На этот раз Атос промолчал. Глаза епископа зажглись.
- Что ж, при таком самомнении вы заслужили по меньшей мере право на ошибку. Уверяю вас, что вы ошиблись, но я дам вам шанс удостовериться в этом самому. Азартны ли вы, граф? Как и все мушкетеры, вы непременно должны обладать этой чертой характера. Давайте же сыграем. Ваше величество, не будете ли вы против маленькой забавы?
Королева, совершенно обескураженная поведением обезумевшего сына ее бывшей фрейлины, не выказывала признаков сопротивления. Должно быть, и ее молчание было воспринято епископом как знак согласия.
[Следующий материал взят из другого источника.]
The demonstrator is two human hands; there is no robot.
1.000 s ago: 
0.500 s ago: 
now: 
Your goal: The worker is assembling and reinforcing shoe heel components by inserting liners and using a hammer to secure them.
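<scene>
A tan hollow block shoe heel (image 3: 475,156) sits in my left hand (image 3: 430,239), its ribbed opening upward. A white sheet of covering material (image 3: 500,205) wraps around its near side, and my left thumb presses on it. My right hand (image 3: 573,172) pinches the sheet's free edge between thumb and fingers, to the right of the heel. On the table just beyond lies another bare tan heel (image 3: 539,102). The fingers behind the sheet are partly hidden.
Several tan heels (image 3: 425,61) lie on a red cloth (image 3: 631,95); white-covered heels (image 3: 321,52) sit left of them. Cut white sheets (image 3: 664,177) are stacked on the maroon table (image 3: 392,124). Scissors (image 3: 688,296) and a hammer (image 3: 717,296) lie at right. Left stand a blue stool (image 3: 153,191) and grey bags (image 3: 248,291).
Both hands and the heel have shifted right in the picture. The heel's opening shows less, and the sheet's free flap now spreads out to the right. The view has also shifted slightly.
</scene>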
- Итак, милостивый государь, вы сказали, что не верите мне. Что ж, вы отчасти правы. Я не открыл вам правды, а лишь предсказал то неминуемое развитие событий, кототое предвижу я. И уж поверьте, граф, хоть в то, что я не часто обманываюсь в своих предположения о событиях, касающихся людского поведения. Но я готов однажды обмануться, поэтому предлагаю вам сыграть. Готовы ли к этому вы?
Безразличная жестокость епископа не испугала Атоса, а лишь удивила бы, будь он способен испытывать хоть какие-то чувства в этот момент. Атос кивнул, снова не издав ни звука. Епископ сложил руки на груди, внимательно разглядывая любопытный объект, который он, несомненно, выбрал для своих изысканий.
- Я мог бы заточить и вас в губернаторский подвал, но, сдается мне, подобная мера не только не уймет вашу спесь, а лишь распалит ее сильнее. Вы уже поглядели в глаза ангелу смерти, да и сейчас он стоит за вашим плечом. Вас ничего более не испугает. Поэтому поступим иначе. Некоторое время спустя я сделаю предложение господам Арамису и Портосу. Предвиденный мною положительный ответ с их стороны может обеспечить им свободу и блестящую карьеру. Поверьте, граф, и в то, что мои исконные намерения были предельно положительными; я не отказался бы заполучить в ряды своих сторонников солдат отчаянных и смелых, таких, как ваши друзья. До вашего появления именно так и обстояли дела. За время пути из Авиньона в Ангулем я успел оценить ваших друзей по достоинству. Но ваша дерзость заставилa меня усомниться в правильности подобного обращения с такими упрямцами, как господа мушкетеры. Непоколебимые сторонники опаснее беспринципных врагов. Посему теперь, в случае их согласия, ваших друзей ждет незавидная участь. Впрочем, ее не трудно предсказать даже вам. Если же окажетесь правы вы, и они совершат предсказанную вами невероятную глупость, отказавшись от моего предложения, ее величество помилует их, как вы просили, и все мы приложим усилия, чтобы забыть о прискорбном инциденте, приключившемся в городе Ангулеме в начале этой зимы. Я позволю вам присустствовать при их выборе, но у вас не будет воможности повлиять на него. Таким образом, вы не посмеете впредь упрекать меня во лжи.
Епископ обернулся к королеве с улыбкой, не выражавшей ничего, кроме азарта исследователя, наткнувшегося в монастырской библиотеке на особо ценную рукопись. Королева смотрела на Атоса со смесью жалости и гнева. Должно быть, ее смущало то, что стало с сыном женщины, от которой она не ожидала ничего, кроме преданности и повиновения. Осознавала ли она себя в этот миг марионеткой в руках епископа? Вряд ли, ведь в который раз епископ избавил ее от бремени невозможного выбора между совестью и политикой, и за это она была в который раз благодарна ему.
Третий участник чудовищной сцены вцепился в трость, на которую опирался, и костяшки его пальцев были белее лепнины на потолке. Что оставалось ему делать, кроме как молить Фемиду о том, чтобы она указала перстом своим Арамису и Портосу на правильный выбор? Но несмотря на пристрастие к античности, Атос никогда не испытывал настоящей склонности к язычеству, подобно всем тем людям, которые предпочитают нести ответственность за свои промахи вместо того, чтобы наделять ею вымышленных персонажей.